Un foisonnant documentaire revient sur la vie et l’œuvre du musicien de génie, décédé en 2016. Avec, en guise de fil rouge, le destin d’une de ses plus belles chansons : Hallelujah.
Une chanson, aussi iconique soit-elle, peut-elle éclairer la vie d’un artiste? Hallelujah : Leonard Cohen, a Journey, a Song offre une plongée inédite dans l’intimité du musicien canadien décédé en 2016, avec, comme fil conducteur, sa chanson Hallelujah.
Signé du duo américain Daniel Geller et Dayna Goldfine – à qui l’on doit notamment Ballets Russes (2005) et Isadora Duncan (1988) – ce documentaire, présenté début septembre au festival du Film américain de Deauville, ambitionne d’«apporter un éclairage sur les moments forts et les influences qui ont nourri Leonard Cohen, percer sa spiritualité», a expliqué Dayna Goldfine.

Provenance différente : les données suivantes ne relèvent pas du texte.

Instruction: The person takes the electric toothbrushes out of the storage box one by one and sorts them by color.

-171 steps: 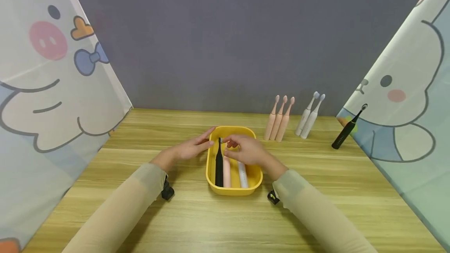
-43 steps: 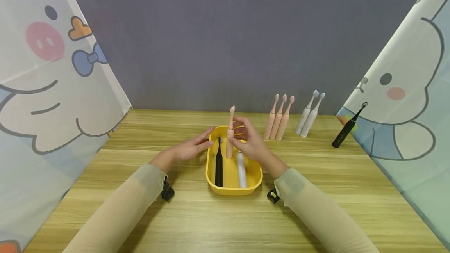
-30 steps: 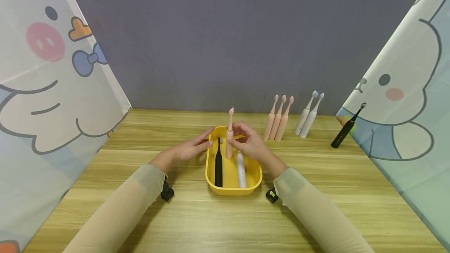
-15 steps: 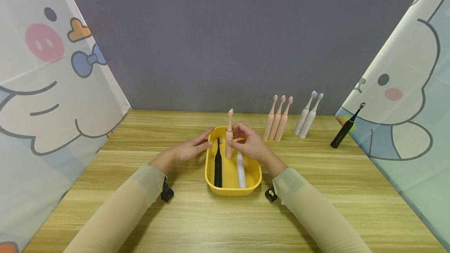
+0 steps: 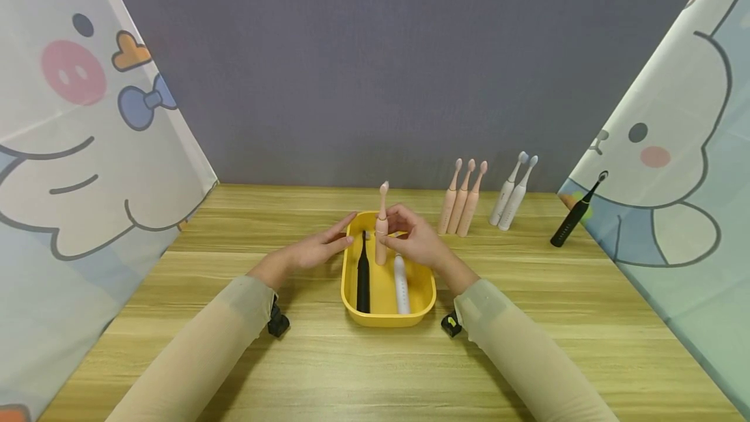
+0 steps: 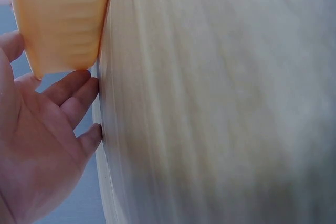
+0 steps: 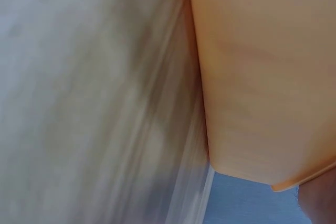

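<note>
In the head view, a yellow bin (image 5: 388, 320) stands on the table. My right hand (image 5: 420, 241) pinches a pink electric toothbrush (image 5: 381, 254) by its handle and holds it upright, head up, over the bin's far part. Inside the bin lie a black electric toothbrush (image 5: 363, 282) at the left and a white electric toothbrush (image 5: 401, 285) at the right. My left hand (image 5: 313, 249) rests against the bin's left side with loosely straight fingers. The left wrist view has that hand (image 6: 47, 129) by the bin's end wall. Only a bit of my right hand (image 7: 321, 198) shows in the right wrist view.
Right of the bin, three pink toothbrushes (image 5: 459, 207) stand in a row at the back. Two white toothbrushes (image 5: 513, 204) stand beside them, and one black toothbrush (image 5: 568, 223) is farther right. A grey wall (image 5: 375, 83) closes the wooden table's (image 5: 363, 376) far side.
The pink toothbrush lay in the bin in the earliest frame; my right hand has since gripped it and raised it upright. Over the last second both hands stay almost still.
</note>
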### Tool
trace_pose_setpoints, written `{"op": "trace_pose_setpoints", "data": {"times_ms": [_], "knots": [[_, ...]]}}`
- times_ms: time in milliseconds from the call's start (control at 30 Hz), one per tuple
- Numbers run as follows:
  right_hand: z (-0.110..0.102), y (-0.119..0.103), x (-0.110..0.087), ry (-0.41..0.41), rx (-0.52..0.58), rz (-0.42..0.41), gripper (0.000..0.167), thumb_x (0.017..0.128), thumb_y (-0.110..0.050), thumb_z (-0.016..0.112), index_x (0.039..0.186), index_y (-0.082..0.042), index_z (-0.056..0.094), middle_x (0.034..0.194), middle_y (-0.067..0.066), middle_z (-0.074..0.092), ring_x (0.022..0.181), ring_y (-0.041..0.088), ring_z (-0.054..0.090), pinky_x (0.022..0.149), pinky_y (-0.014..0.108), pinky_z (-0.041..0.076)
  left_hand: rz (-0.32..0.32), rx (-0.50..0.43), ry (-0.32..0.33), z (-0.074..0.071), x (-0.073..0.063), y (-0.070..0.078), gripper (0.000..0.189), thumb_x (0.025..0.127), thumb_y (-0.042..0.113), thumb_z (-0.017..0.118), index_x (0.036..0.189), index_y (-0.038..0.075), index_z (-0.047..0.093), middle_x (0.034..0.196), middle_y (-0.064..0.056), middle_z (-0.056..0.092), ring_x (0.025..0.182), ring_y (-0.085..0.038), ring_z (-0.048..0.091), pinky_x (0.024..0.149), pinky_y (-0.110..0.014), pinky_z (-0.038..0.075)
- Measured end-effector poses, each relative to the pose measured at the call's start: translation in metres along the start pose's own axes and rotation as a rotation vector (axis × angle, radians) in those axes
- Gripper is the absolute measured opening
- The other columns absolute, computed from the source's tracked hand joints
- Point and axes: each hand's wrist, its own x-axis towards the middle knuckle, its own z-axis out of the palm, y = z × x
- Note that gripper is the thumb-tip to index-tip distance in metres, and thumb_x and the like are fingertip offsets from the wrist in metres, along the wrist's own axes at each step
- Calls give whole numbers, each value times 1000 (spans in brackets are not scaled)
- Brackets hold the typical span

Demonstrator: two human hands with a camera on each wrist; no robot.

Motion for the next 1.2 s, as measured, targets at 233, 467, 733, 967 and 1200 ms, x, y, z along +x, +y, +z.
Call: {"op": "trace_pose_setpoints", "data": {"times_ms": [233,467,733,967,1200], "knots": [[1,0,1,14,2,-7,34,100,-9,81,131,-8,66,118,15,77,108,22,74,90,33,61,3,3,1,-1,-1,-2,73,116,59,41,177,45,4,186,-7,14,167,-39,32,135,-68,21],[0,1,3,31,39,-51,33,100,-4,80,130,-4,67,120,18,75,110,26,75,95,36,62,9,17,8,-1,-1,-2,74,117,57,41,178,38,4,185,-9,17,166,-41,33,134,-69,22],[-3,-5,3,55,52,-71,42,100,-1,78,140,1,65,123,21,74,108,20,75,98,36,63,20,26,9,0,-1,-4,73,118,53,41,179,35,4,185,-11,18,165,-41,34,135,-68,23],[-20,-22,-3,104,68,-146,45,99,5,76,142,3,62,128,27,73,107,10,74,93,25,63,12,32,4,0,-1,-1,74,117,56,42,178,41,4,185,-11,20,166,-39,33,135,-64,24],[-47,-30,-14,180,79,-242,46,95,14,76,138,10,60,118,-2,78,103,4,75,90,21,64,5,33,-3,-1,-3,-1,75,116,60,41,177,43,2,184,-12,20,166,-39,32,135,-67,23]]}}
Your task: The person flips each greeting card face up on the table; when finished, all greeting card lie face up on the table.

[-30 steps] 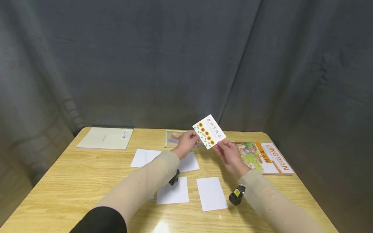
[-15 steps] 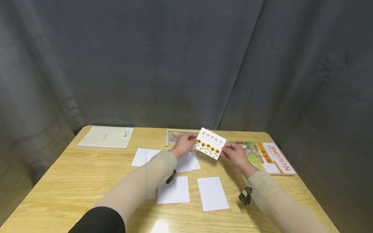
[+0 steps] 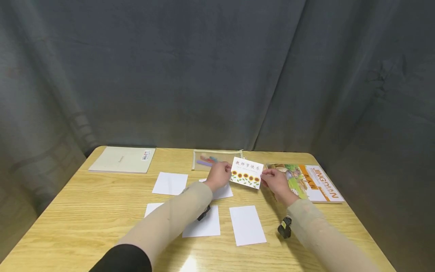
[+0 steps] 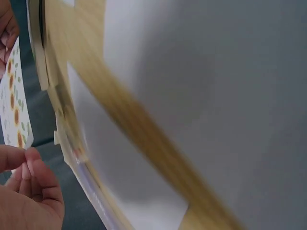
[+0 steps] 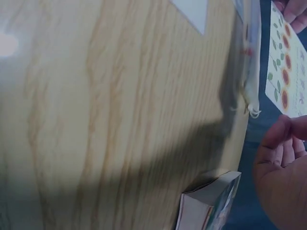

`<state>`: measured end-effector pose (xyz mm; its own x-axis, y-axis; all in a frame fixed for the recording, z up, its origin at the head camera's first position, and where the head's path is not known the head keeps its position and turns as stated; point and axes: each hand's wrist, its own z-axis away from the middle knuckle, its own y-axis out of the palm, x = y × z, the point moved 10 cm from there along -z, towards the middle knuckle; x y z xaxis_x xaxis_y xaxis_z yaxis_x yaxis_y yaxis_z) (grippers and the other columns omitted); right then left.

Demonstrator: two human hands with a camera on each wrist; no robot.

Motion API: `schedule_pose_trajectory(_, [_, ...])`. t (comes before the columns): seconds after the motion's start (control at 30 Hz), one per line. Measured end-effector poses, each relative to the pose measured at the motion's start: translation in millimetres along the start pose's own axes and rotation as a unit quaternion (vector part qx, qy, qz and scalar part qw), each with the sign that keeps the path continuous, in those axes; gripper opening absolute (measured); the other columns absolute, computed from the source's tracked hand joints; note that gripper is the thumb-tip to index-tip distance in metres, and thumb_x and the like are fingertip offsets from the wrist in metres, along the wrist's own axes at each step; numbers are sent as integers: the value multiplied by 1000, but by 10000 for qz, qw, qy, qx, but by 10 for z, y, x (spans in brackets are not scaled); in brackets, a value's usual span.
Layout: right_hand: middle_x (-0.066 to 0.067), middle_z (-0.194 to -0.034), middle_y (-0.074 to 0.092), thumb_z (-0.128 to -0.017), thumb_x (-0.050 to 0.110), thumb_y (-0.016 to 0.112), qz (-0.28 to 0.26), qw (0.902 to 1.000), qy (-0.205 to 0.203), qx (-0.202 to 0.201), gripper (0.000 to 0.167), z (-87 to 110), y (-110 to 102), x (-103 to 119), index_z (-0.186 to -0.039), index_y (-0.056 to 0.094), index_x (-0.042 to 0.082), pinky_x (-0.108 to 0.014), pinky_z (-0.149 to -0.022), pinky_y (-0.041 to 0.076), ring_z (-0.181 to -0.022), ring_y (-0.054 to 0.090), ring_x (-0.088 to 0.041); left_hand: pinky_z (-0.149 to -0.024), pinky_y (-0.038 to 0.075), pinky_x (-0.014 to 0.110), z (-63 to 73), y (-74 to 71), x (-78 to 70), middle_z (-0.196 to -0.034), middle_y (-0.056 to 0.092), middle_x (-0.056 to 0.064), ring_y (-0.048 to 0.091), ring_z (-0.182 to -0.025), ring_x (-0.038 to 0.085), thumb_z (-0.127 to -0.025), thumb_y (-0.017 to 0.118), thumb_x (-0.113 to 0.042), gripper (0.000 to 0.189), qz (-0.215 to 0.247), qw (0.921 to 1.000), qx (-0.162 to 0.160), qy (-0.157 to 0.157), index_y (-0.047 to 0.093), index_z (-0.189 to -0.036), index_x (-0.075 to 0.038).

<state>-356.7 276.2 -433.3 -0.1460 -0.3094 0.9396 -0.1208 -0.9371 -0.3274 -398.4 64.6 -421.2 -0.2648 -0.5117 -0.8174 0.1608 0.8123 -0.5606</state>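
Note:
A white greeting card (image 3: 247, 172) with Chinese characters and a row of sunflowers is held up above the table, its printed side toward the head camera. My left hand (image 3: 219, 175) pinches its left edge between thumb and fingers. At the opposite edge, my right hand (image 3: 276, 185) pinches it near the lower corner. In the left wrist view the card (image 4: 15, 103) stretches between both hands' fingertips. The right wrist view shows the sunflower side of the card (image 5: 285, 62) above my right thumb. Behind my left hand lies a mesh zip pouch (image 3: 200, 155) with pens in it.
Several blank white cards lie on the wooden table (image 3: 85, 226), among them one at front right (image 3: 248, 225) and one at back left (image 3: 170, 183). A cream notebook (image 3: 122, 160) is at the far left, an illustrated book (image 3: 319, 185) at the right. Grey curtains (image 3: 170, 75) stand behind.
The sunflower card has turned from steeply tilted to nearly level, its writing now along the top, and has come down slightly. Both hands keep their grip on it.

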Motion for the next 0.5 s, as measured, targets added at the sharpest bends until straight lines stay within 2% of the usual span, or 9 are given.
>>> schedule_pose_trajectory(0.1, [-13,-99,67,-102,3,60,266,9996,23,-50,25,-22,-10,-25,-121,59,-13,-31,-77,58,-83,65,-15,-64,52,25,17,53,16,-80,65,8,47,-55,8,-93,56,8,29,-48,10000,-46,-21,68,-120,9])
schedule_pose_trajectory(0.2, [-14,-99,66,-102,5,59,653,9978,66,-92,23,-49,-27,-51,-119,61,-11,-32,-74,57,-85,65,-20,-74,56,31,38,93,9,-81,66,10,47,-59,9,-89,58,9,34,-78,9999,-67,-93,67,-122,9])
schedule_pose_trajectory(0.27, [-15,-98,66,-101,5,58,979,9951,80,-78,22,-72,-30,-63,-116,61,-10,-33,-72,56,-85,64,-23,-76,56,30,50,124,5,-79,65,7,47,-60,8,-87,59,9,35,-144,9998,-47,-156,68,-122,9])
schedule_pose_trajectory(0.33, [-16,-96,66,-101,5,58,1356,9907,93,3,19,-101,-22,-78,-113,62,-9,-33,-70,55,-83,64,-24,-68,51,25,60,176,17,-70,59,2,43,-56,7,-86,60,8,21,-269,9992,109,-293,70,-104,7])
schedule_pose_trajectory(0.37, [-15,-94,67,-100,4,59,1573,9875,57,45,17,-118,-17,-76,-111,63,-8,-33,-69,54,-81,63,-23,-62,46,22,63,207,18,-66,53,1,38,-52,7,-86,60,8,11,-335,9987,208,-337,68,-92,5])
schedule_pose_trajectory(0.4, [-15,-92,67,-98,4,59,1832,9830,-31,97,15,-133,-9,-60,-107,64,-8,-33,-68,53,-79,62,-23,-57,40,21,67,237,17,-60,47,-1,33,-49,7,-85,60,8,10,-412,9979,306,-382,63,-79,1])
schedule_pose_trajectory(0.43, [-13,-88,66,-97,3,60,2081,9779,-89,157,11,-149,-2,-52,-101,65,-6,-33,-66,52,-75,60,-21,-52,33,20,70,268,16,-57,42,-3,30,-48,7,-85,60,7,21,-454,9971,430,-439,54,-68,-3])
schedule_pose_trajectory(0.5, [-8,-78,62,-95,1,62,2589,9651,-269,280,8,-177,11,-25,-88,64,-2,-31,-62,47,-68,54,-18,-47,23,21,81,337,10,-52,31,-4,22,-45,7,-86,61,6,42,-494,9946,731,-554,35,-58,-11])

Ce film n’est pas un biopic sur le créateur de Suzanne, et ce n’est pas non plus un documentaire sur une chanson, Hallelujah. «Ce qu’on a cherché à faire, c’est regarder la vie de Leonard Cohen à travers sa chanson la plus connue», a précisé la cinéaste.
Un projet qui a mis plus de huit ans à se concrétiser mais qui s’est fait avec l’aval du principal intéressé. «C’était important pour nous d’avoir la bénédiction tacite de Leonard. Sans ça, nous n’aurions pas pu faire le film!», a indiqué Daniel Geller.
Un pionnier dans les «selfies»
D’une grande richesse, il est rempli d’archives rares obtenues auprès de la famille de l’auteur, compositeur et interprète. Parmi ces trésors, une vidéo du jeune Leonard en pleine lecture poétique ou ses premières interviews. Plus anecdotique, le film fait aussi la part belle à plusieurs «selfies» de l’artiste pris avec son appareil photo Polaroïd. «C’était quelqu’un qui était en avance sur son temps, qui prenait des selfies dès les années 1970», avait assuré Dayna Goldfine.
Surtout, les réalisateurs ont eu accès aux carnets personnels du poète et musicien. «On a mis des années à les récupérer», avait-elle ajouté. «C’est aussi la preuve de ce que Leonard a toujours dit. Qu’il a mis des années à écrire cette chanson, repartie sur cinq carnets». Chanson dont sa maison de disques, Columbia, n’a pas voulu. Ce n’est que quelques années plus tard que Bob Dylan la sort de l’anonymat, puis John Cale (1991), avant la poignante reprise de Jeff Buckley (1994).
Tourments, dépression et spiritualité
La richesse documentaire du film est également nourrie de témoignages de première main, comme celui de Judy Collins, qui lui donna confiance pour se lancer. Comme lorsqu’il monte sur scène en 1967 pour interpréter Suzanne. Terrorisé, il finit par l’abandonner avant d’être rattrapé par Collins qui l’encourage à terminer sa performance.
Selon la coréalisatrice du film, Leonard Cohen était «un interprète assez atypique, avec une voix atypique. Ce n’était pas une personnalité très « rock’n’roll »… Et je crois qu’elle l’a beaucoup aidé à dépasser ça».
Si le film explore de façon méticuleuse la genèse et les reprises d’Hallelujah, il offre aussi un éclairage sur les tourments de l’artiste, sa quête de spiritualité, sa dépression – dont il a souffert en silence durant des années – et le rejet qu’il a d’abord suscité, dressant un portrait très humain d’un homme connu pour son immense carrière, mais qui n’a eu de cesse de douter.
«Avant même de commencer le projet, je me disais que Leonard Cohen était un dieu. Mais, après avoir passé huit ans à scruter sa vie, il est devenu clair que c’était un homme. Un homme qui a fait un vrai travail sur lui-même. Tous les jours de sa vie», avait confié Dayna Goldfine. Pour Daniel Geller, le documentaire n’est pas tant un film sur un homme, mais un «voyage à travers la vie. Voyage que nous faisons tous».
Hallelujah : Leonard Cohen, a Journey, a Song,
de Daniel Geller et Dayna Goldfinen.